信濃の国からこんにちは

三崎隆です。私たちは『学び合い』(二重括弧の学び合い)の考え方を大切にしています。

困り感がよく分かるから

 大相撲の世界では横綱になったことのない師匠は横綱を育てられないと言われるそうです。必ずしも真ではないのかもしれませんが,一理あるかも知れません。自分が経験したことのないことを教えられないことは自明です。相撲をやったことのない人には相撲は教えられないのは考えてみれば当たり前のことです。自分がつまづいたり困ったりしたときに苦労してなんとか解決した経験から学んだことは,同じことでつまづいたり困ったりして苦労している人に対しては教えてあげることができます。もちろん,教えてあげたからと言って,相手がよく分かってくれるかどうかは相手にしか分からないことは重々承知の上です。自分ならこうやってなんとか乗り越えることができました,と。

 私にとって,今まさに,オンライン授業が始まって苦労しているZoomミーティングは,それに当てはまります。「自分はこうやってなんとかしましした」とか「そのときには,こんなふうにやったらなんとかなりました」とか。自分と同じ困り感を持っている人には伝えられます。困った状態からこうやるとその状態を解決できることを経験したばかりなので,より一層困り感が分かり,そのときにゼロからスタートしてなんとかゴールに辿り着いたのだというノウハウを伝えることができるからです。自分もまったく同じ困り感を持っていたのですから,その困り感を共有できるからです。これが,ICTのプロだったら,困っている人の困り感がよく分からない現象が起きます。挙げ句の果てに,これ以上のサポートは難しい,と言われてしまって終わるのが落ちです。あるいは,そんなこともわからないでZoomミーティングをやろうとしているのかとまでは言われないまでも,あきれ果てられていやいや感が知らず知らずのうちに伝わってきます。ICTのプロにはそんな気持ちはなくても節々に感じられるのです。こんな初心者相手のサポートはいやなんだな,と。ですから,本当に困っている人にとっては,本当に困っていてそこからなんとか這い出せた人からその抜け出し方を聞かせてもらった方が有り難いことがたくさんあるのです。

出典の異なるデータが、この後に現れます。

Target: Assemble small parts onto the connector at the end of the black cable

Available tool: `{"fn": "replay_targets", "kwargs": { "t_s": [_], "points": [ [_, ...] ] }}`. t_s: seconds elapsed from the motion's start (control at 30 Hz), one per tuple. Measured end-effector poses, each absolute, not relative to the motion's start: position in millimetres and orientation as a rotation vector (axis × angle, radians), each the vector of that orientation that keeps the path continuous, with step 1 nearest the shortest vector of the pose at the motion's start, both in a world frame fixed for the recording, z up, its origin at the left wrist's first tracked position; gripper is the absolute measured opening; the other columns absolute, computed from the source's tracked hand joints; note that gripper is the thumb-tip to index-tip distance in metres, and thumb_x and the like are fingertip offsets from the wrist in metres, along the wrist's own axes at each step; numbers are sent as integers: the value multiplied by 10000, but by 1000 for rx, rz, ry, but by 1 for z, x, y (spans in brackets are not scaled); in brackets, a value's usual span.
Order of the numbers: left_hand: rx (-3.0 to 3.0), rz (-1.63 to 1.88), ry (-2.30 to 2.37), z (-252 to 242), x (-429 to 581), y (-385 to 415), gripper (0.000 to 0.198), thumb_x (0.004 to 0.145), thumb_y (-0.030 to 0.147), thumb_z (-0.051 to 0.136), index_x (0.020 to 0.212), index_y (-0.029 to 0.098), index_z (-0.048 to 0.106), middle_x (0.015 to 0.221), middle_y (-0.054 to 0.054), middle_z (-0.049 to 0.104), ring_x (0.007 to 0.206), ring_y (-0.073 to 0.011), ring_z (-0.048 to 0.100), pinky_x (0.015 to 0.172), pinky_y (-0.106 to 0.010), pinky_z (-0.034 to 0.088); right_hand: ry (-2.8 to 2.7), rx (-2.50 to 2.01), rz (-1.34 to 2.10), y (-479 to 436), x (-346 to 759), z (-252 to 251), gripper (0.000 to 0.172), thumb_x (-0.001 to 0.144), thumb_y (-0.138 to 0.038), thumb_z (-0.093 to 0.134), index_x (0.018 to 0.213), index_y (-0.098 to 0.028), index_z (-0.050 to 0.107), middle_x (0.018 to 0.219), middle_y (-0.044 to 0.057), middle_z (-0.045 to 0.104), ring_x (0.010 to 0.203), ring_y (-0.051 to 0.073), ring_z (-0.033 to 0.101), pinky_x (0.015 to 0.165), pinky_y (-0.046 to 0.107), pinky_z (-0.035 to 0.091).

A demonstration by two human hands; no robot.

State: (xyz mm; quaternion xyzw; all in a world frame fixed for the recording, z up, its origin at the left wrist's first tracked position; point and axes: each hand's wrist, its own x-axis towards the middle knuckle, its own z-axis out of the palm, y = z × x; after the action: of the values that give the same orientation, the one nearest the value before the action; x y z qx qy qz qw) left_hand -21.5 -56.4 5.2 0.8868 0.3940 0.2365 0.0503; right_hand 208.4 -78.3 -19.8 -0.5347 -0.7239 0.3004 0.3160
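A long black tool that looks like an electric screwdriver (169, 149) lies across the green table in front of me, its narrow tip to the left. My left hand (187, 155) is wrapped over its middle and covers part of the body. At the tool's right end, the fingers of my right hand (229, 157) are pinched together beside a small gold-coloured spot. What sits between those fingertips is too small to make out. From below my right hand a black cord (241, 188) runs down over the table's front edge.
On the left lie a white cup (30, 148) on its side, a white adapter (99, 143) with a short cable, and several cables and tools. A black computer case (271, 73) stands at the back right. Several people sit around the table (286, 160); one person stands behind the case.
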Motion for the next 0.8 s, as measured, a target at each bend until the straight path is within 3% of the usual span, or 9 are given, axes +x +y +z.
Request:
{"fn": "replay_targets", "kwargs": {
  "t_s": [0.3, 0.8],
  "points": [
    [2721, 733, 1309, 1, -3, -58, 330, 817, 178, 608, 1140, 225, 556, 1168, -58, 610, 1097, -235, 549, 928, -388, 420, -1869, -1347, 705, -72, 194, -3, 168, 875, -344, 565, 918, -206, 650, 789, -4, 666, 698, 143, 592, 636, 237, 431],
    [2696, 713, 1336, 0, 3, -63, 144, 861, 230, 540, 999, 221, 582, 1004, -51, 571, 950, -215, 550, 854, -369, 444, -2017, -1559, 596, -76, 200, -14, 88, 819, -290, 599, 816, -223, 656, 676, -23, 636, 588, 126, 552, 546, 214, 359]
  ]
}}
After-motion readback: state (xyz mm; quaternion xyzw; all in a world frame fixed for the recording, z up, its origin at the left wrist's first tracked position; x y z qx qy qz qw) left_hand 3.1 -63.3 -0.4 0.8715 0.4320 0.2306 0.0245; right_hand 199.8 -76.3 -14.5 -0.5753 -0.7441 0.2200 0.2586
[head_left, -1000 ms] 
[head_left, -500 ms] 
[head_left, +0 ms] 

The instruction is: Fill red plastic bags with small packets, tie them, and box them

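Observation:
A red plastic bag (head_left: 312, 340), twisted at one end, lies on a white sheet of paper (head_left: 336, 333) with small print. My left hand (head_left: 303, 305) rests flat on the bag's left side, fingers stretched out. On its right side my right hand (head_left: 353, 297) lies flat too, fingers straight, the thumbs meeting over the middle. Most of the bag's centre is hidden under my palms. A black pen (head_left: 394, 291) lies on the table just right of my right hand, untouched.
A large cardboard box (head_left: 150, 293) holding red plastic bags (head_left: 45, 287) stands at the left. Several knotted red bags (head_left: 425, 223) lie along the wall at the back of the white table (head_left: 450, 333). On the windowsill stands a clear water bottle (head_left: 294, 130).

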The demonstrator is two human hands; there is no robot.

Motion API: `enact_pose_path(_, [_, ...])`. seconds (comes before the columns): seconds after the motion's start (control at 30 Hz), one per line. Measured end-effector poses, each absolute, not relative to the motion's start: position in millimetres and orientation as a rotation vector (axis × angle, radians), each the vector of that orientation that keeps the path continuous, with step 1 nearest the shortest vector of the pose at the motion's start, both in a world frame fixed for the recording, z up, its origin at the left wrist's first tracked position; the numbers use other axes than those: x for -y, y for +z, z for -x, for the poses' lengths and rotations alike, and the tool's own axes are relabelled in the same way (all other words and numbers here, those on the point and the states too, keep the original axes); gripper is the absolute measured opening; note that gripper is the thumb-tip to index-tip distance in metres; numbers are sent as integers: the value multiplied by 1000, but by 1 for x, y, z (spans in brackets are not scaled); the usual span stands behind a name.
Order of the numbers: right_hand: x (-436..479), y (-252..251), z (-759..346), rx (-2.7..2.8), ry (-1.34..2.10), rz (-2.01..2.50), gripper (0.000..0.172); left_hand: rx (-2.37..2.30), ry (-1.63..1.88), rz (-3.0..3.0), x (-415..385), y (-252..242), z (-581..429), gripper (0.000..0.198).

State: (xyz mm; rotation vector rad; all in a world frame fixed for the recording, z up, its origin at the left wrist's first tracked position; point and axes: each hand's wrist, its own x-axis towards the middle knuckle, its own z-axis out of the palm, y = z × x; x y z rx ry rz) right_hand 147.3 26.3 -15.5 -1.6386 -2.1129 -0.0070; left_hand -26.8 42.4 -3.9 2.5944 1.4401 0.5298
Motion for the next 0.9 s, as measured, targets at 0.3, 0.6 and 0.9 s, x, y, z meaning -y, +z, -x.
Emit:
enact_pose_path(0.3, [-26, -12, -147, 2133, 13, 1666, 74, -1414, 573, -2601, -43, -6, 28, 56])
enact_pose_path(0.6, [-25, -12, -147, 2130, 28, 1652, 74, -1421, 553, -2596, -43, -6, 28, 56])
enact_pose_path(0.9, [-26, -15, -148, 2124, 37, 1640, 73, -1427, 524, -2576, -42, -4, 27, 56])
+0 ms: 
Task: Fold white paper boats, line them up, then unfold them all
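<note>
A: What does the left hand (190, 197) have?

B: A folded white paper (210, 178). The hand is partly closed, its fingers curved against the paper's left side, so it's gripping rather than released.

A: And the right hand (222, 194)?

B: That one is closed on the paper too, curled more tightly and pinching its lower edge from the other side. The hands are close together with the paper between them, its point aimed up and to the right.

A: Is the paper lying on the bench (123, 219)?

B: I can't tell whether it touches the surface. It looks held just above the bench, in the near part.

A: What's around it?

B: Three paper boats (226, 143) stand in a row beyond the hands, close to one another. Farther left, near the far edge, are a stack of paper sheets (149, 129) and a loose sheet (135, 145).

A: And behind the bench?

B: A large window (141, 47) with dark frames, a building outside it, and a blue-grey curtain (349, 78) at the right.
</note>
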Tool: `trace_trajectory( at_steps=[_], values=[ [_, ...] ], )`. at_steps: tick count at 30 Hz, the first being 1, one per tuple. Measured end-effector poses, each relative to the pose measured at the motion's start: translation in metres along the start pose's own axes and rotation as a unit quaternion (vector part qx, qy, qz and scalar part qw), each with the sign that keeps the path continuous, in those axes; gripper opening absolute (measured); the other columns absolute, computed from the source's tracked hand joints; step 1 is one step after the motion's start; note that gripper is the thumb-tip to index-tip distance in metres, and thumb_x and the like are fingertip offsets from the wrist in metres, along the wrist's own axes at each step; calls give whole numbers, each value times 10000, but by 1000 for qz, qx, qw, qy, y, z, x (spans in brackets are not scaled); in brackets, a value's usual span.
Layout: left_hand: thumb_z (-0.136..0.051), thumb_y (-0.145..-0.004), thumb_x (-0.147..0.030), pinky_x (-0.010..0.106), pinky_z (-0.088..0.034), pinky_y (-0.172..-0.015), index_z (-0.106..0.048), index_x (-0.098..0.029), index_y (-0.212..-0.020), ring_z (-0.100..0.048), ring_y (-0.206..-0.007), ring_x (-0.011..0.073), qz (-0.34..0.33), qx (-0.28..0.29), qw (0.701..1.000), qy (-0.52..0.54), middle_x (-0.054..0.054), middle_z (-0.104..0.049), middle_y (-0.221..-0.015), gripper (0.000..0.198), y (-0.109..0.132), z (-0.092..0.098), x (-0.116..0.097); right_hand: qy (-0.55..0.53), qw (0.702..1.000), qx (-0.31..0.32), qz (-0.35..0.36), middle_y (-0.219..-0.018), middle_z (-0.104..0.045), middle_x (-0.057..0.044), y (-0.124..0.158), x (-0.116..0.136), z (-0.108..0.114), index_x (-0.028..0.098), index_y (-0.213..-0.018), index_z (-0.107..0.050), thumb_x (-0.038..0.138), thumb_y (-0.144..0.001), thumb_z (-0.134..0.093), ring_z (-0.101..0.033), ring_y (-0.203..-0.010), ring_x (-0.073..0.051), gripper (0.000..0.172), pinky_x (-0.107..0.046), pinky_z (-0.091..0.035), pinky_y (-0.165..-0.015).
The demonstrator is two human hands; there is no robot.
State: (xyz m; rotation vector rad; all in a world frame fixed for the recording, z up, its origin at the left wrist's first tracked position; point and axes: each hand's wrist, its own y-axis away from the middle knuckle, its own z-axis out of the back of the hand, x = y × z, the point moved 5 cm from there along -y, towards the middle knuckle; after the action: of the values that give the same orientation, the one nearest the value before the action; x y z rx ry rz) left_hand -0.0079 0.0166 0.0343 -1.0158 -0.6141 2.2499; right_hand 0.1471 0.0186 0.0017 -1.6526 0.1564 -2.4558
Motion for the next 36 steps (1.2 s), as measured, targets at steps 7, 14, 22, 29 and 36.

 学校教育の教科の授業でも同じ現象が起きます。教師にとっては,困っている子がいると教師がなんとかしてあげられると思うのでしょうが,もちろんなんとかして挙げられることもありますが,荘ではない場合が多いです。困っている子が何が困っていてそれをどのようにしたら解決してあげられるのかを分からない教師が考えるのですから,ピントがずれることは往々にして生じます。まして,その教科の得意な子が困っている子のサポートに入ったとしても,その子は教師と同じようにその教科が得意なのですから,困っている子が何が困っているのかはよく分からないものです。だって,自分は何も困らずに問題を解決できるのですから,なんでそんなところでつまづいているのか分かるわけがありません。挙げ句の果てには,「早く,答え書いて」とせかします。

 ですから,困っている子にとっては困っていてなんとか抜け出せた子からのアドバイスの方が,教師から教えてもらうよりもその教科の得意な子から教えてもらうよりも何倍も効き目があります。だって,自分と同じように困っている状況から抜け出せる方法を知っているのですから,それを聞かせてもらった方がより効率的で,問題解決に一直線です。

 『学び合い』の考え方では,そのような現象が1単位時間の中で随所に現れます。『学び合い』の考え方の下で動き出す子どもたちの様子をご覧になったみなさんからは,よく,「分からない子が分かるようになったら何もしなくなるんではないですか」と聞かれます。分かったら遊び始めるのではないかという心配です。それは,前述のとおりの現象に依って払拭されます。分からない子が分かるようになったら,今度は自分と同じように分からなくて困っている子に,自分が分からない状態からどのようにして抜け出せたのか,自分のその経験を伝えに行くのです。自分が経験したことは教えてあげられますから。

 それが『学び合い』の考え方の魅力の一つです。